* **RECORDS FOR PROCESSING**
——

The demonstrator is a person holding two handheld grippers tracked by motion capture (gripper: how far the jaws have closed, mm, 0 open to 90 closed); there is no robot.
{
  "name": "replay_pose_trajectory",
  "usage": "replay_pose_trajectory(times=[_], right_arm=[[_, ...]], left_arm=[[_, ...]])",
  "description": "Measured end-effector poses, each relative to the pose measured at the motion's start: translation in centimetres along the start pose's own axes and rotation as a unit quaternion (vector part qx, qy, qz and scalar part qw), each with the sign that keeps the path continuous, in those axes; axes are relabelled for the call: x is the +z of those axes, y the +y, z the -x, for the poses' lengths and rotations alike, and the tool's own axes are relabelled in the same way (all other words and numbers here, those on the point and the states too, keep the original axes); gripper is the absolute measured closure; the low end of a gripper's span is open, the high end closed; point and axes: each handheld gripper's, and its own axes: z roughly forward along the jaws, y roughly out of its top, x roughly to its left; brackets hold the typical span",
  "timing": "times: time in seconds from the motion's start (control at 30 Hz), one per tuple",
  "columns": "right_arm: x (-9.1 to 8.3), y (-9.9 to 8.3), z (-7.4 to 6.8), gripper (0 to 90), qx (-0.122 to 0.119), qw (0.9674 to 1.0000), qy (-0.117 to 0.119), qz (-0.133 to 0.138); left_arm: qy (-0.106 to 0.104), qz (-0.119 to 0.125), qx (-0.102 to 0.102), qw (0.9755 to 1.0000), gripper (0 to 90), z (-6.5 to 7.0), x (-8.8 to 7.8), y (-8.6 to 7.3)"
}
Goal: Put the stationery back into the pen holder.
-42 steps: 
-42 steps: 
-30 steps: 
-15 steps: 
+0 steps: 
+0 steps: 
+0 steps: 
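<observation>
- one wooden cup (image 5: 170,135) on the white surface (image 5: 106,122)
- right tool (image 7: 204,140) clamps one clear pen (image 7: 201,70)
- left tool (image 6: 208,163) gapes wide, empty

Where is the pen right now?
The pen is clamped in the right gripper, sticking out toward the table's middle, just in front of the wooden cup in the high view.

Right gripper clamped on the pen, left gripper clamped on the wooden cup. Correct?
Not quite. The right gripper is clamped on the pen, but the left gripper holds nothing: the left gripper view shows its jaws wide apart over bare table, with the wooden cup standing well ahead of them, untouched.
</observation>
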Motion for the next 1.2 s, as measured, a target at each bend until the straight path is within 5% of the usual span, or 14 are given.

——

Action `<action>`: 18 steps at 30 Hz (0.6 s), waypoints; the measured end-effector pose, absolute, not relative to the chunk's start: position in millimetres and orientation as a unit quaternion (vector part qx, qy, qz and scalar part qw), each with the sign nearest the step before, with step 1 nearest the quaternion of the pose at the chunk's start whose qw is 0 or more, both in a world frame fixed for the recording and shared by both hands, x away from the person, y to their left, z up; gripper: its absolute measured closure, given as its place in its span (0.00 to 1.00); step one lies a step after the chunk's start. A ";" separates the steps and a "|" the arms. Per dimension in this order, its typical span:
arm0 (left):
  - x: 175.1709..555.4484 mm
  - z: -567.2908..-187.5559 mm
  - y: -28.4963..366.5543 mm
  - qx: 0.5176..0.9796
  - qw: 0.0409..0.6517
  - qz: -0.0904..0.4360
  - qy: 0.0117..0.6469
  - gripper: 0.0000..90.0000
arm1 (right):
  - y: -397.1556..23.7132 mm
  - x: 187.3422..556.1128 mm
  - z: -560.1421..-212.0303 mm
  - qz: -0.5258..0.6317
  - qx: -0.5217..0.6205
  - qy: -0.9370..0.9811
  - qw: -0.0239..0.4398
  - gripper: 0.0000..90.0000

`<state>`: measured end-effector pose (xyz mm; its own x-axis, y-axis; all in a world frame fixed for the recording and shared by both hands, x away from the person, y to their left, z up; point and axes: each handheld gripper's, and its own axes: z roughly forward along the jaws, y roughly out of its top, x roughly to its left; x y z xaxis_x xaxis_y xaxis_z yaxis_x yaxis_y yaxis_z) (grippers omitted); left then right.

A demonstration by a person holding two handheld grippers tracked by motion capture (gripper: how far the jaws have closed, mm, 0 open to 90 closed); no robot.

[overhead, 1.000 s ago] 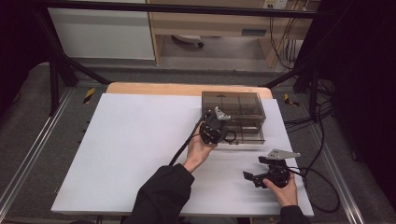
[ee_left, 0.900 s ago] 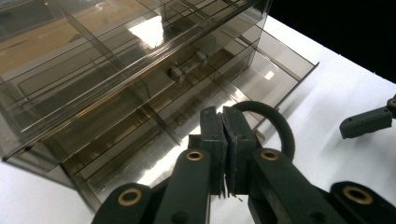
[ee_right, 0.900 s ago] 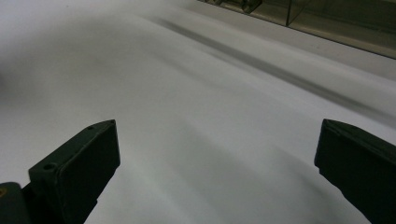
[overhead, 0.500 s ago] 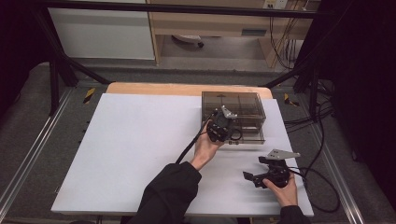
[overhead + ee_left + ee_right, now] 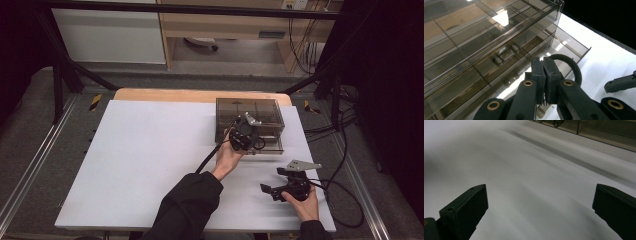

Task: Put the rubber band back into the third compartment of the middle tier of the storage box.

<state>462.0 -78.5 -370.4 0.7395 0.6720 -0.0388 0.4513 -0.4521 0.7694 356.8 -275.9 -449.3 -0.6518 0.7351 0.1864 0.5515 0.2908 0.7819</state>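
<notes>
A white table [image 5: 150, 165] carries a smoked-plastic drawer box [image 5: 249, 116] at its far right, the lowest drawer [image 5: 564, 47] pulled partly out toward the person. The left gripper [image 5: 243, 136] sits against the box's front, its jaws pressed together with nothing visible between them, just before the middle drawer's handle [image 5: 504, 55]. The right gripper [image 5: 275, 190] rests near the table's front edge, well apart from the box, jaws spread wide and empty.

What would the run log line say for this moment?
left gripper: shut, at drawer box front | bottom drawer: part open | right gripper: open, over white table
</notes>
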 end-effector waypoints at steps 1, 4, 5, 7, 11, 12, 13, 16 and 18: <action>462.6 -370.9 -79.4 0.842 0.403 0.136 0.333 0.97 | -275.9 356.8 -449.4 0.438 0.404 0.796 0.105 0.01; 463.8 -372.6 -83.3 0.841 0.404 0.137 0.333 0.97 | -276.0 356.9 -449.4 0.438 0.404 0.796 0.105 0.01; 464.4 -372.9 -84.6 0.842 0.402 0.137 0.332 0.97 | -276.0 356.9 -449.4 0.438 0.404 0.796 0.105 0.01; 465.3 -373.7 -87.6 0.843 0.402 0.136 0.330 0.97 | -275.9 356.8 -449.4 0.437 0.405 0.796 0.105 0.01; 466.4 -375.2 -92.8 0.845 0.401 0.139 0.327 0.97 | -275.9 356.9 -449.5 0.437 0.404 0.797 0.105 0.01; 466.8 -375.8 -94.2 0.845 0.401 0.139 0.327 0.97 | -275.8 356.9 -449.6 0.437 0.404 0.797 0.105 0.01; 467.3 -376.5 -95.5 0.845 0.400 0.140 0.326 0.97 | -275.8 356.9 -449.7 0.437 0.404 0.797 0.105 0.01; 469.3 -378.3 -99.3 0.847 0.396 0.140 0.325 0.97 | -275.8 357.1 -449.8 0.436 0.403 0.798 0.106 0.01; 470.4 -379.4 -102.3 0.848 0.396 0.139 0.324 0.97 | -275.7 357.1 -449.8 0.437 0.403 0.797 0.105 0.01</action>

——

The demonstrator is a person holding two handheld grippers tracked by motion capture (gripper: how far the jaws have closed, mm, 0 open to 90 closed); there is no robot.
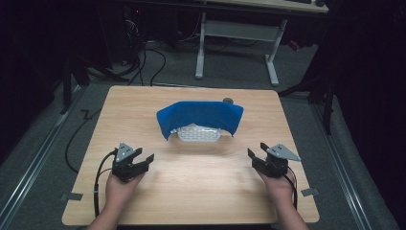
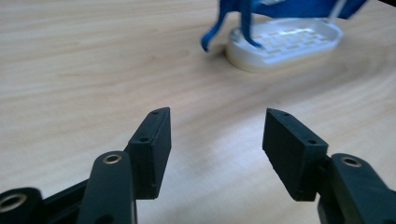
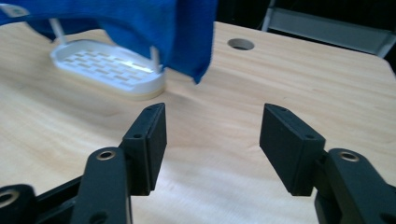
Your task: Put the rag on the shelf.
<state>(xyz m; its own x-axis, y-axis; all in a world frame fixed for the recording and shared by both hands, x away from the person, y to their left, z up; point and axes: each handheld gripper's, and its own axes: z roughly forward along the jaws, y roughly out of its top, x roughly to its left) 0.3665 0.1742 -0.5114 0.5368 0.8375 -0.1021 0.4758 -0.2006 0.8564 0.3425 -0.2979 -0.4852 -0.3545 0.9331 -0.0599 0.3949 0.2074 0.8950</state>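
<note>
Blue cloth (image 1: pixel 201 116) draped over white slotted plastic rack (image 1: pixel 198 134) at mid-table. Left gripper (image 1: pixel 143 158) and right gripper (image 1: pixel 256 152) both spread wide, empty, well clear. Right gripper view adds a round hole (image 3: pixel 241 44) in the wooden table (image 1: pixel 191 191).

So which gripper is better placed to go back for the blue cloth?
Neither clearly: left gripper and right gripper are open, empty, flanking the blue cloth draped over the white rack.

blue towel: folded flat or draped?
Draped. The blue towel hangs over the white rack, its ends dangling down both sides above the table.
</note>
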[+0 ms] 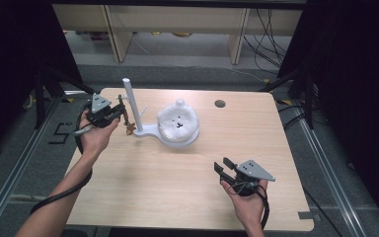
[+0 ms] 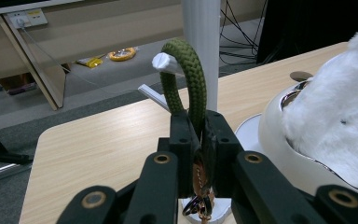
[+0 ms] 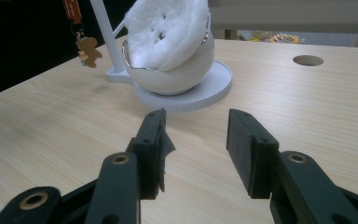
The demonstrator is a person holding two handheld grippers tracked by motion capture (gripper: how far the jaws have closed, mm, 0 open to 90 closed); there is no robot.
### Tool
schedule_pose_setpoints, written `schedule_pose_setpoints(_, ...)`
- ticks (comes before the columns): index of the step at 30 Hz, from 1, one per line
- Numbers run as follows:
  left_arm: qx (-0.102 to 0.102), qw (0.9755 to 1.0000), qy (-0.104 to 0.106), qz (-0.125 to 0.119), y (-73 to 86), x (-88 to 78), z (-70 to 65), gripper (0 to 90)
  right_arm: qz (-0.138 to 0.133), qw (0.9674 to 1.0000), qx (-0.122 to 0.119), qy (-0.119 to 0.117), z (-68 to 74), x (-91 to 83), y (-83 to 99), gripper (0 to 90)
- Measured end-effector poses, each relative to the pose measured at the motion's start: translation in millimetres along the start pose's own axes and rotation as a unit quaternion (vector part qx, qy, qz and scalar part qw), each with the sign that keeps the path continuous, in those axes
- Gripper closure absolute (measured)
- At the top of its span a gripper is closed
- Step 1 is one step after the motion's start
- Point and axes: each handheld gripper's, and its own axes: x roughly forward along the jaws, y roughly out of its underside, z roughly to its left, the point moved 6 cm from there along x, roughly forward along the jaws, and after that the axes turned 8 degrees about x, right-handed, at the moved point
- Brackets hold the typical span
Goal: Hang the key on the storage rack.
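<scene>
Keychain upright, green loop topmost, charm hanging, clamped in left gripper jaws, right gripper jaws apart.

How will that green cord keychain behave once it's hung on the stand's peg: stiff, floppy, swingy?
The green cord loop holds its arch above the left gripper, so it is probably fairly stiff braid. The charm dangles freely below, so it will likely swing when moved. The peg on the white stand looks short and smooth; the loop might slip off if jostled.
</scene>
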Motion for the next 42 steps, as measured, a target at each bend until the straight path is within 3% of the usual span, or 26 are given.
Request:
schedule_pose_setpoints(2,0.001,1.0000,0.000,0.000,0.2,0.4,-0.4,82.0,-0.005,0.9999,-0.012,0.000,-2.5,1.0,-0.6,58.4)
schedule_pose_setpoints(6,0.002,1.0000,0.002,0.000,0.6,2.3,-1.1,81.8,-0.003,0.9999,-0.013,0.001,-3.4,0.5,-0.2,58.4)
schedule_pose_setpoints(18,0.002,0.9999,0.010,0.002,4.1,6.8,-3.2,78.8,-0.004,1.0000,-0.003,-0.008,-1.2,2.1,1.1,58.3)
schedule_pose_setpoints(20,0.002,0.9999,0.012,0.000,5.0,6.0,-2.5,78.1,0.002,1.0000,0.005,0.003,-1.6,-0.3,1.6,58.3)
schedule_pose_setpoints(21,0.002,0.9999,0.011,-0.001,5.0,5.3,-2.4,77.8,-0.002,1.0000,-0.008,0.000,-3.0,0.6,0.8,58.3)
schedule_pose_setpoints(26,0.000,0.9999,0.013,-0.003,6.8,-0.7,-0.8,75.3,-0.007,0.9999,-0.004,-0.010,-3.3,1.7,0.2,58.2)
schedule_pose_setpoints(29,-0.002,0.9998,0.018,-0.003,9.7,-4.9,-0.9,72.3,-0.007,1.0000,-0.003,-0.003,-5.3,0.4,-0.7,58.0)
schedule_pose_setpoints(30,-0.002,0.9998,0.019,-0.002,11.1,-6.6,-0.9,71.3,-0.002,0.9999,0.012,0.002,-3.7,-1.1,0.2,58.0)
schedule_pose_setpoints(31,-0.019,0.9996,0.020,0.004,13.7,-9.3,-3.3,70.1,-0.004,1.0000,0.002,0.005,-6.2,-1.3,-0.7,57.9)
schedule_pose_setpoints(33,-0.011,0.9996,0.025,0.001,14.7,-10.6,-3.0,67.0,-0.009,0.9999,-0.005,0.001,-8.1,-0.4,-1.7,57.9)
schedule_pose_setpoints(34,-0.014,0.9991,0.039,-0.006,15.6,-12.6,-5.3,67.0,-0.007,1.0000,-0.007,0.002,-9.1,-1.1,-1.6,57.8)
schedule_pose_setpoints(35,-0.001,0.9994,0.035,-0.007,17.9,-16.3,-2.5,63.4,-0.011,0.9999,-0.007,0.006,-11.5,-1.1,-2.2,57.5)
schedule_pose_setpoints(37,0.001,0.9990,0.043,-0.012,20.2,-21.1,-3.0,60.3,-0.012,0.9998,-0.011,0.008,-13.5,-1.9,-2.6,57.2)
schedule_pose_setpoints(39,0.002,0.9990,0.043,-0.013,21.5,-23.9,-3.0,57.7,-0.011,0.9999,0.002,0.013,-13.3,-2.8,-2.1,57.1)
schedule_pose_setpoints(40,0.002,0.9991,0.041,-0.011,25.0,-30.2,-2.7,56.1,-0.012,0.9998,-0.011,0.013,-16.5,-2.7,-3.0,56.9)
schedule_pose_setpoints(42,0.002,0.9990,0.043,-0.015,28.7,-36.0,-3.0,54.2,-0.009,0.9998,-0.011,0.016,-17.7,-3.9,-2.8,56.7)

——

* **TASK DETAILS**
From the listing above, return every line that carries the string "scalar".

* **WRITTEN REPLY**
  "description": "Measured end-effector poses, each relative to the pose measured at the motion's start: translation in centimetres along the start pose's own axes and rotation as a unit quaternion (vector part qx, qy, qz and scalar part qw), each with the sign that keeps the path continuous, in those axes; axes are relabelled for the call: x is the +z of those axes, y the +y, z the -x, for the poses' lengths and rotations alike, and the tool's own axes are relabelled in the same way (all other words and numbers here, those on the point and the states too, keep the original axes); gripper is the absolute measured closure; the low end of a gripper's span is open, the high end closed; point and axes: each handheld gripper's, and its own axes: z roughly forward along the jaws, y roughly out of its top, x roughly to its left; brackets hold the typical span",
Action `<action>`: 18 steps at 30 Hz (0.6 s), waypoints; the measured end-effector pose, absolute, not relative to the chunk's start: position in millimetres and orientation as a unit quaternion (vector part qx, qy, qz and scalar part qw), each with the sign nearest the step before, with step 1 nearest the quaternion of the pose at the chunk's start whose qw is 0 or more, both in a world frame fixed for the recording and shared by both hands, x away from the person, y to their left, z up; gripper: its absolute measured closure, given as its place in its span (0.00 to 1.00); step one lies a step after the chunk's start. A ";" separates the steps and a "|" the arms. Per dimension in this order, its typical span:
- Measured end-effector poses, each relative to the pose measured at the motion's start: translation in millimetres along the start pose's own axes and rotation as a unit quaternion (vector part qx, qy, qz and scalar part qw), each with the sign that keeps the path continuous, in those axes

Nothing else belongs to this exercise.